No habrá Dios que los entienda

Benedicto XVI recupera la misa en latín

Ya venía anunciándose desde hace tiempo que Ratzinger quería recuperar el latín para el oficio de las misas. Y ahora, de motu propio, lo ha conseguido. Recuerdo que de pequeñito, cuando ir a misa era un acto social al que te veías arrastrado si tus progenitores le daban al catolicismo dominicial, recuerdo, digo, que el momento más emocionante de la tarde (no había demasiados), se producía cuando las viejecitas cantaban a coro el Ave Regina, Mater Misericordiae. Yo alucinaba con aquello. Mujeres humildes, algunas incluso con cierto aspecto de podredumbre, recitando versos en latín. ¡La abuelas entonaban cánticos en una lengua muerta! A mí me daba mucha envidia. Y mucha curiosidad. Mujeres que sentían sus voces en latín, que se emocionaban con el cántico. Después, esa misma curiosidad me hizo descubrir que, en realidad, aquellas abuelitas no tenían ni la más remota idea de lo que estaban cantando.

Y es que la religión, en cualquiera de sus variantes monoteístas, se nutre precisamente de eso, de la veneración por lo desconocido, de totemizar lo lejano, del consuelo irracional del dolor y, por qué no, de la ignorancia del ser humano. Pero ojo. Que no son las viejecitas la únicas ignorantes. Seguro que muchos de los que paran por este blog han acudido en alguna ocasión a clases de yoga. ¿Habéis probado a preguntar a algún asistente, personas inteligentes y formadas (se supone) qué significa aquello que cantan tras la sesión de asanas, durante la meditación, el kirtan que lo llaman, cuando todos recitan aquello de shanti, shanti, shanti? Haced la prueba. Y observad sus caras.

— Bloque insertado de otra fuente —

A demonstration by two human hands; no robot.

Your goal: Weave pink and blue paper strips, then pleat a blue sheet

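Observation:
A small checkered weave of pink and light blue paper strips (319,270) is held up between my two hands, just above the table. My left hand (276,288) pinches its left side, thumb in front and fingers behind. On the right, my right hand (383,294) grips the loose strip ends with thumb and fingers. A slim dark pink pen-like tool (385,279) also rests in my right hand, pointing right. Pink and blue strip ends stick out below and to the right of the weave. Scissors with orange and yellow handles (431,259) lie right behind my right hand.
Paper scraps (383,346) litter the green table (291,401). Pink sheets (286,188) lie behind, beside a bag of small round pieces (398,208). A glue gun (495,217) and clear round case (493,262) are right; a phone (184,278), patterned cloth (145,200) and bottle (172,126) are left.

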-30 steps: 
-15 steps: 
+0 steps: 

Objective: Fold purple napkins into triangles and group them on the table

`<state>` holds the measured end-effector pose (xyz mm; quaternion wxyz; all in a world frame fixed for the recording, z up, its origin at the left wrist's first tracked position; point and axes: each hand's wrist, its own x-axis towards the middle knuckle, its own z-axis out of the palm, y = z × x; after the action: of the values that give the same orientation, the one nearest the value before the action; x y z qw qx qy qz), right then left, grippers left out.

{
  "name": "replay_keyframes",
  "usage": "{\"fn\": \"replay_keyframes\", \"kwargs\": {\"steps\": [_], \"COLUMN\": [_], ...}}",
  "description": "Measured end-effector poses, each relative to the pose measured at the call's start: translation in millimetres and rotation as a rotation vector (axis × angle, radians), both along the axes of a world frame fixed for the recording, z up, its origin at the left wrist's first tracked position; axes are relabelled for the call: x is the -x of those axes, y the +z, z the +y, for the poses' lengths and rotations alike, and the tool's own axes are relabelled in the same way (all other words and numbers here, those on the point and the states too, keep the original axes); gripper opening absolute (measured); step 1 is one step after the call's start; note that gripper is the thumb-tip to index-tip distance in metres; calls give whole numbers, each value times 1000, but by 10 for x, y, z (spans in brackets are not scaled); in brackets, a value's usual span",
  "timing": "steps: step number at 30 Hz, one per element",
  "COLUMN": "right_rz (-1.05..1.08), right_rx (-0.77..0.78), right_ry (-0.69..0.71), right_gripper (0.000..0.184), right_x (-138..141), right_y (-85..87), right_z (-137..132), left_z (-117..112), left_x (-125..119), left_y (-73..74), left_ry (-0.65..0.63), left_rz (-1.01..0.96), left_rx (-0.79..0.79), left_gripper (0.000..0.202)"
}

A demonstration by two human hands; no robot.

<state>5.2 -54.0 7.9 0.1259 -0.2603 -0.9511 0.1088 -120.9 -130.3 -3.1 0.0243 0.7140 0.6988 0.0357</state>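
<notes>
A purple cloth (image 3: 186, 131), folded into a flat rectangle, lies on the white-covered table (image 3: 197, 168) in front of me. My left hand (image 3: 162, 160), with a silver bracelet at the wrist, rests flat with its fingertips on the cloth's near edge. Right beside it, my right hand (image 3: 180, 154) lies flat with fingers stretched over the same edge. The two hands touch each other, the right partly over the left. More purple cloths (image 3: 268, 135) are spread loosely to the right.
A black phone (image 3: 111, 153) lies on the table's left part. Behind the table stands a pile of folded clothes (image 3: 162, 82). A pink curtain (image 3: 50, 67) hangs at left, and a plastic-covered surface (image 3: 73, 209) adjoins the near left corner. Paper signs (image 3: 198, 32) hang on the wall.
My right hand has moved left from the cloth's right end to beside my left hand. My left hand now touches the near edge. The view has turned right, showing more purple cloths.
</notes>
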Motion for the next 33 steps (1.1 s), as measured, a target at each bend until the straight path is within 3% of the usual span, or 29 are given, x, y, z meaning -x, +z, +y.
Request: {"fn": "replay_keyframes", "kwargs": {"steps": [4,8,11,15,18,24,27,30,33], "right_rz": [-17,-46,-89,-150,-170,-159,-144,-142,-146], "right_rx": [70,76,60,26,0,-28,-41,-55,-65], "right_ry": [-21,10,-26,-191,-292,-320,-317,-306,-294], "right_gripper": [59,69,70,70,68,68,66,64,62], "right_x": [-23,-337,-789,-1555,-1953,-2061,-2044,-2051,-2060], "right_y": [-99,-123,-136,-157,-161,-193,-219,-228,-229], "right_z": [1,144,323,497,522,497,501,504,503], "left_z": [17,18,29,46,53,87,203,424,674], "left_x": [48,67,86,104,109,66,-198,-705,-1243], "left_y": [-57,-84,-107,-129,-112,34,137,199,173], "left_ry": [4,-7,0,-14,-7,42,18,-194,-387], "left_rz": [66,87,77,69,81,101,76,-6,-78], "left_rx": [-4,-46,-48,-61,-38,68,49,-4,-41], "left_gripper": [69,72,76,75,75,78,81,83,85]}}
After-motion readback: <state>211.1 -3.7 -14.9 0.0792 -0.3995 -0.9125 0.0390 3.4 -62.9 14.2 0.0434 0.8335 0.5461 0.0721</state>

Por eso me parece estupendo que las misas sean en latín, porque la iglesia recuperaría así la esencia de su existencia: el proselitismo de lo irracional. Y porque seamos sinceros, a la iglesia no hay Dios que la entienda desde que Pablo de Tarso, un judío converso, y Constantino de Roma, se empeñaron, primero en universalizar el cristianismo, y después, en obligatorizarlo.

Entonces, ¿el latín? Pues es el idioma perfecto para hacer comprender lo incomprensible. Es lo que ha pretendido desde siempre el cristianismo. Y me parece perfecto. En esta vida, sobre todo, hay que ser coherentes.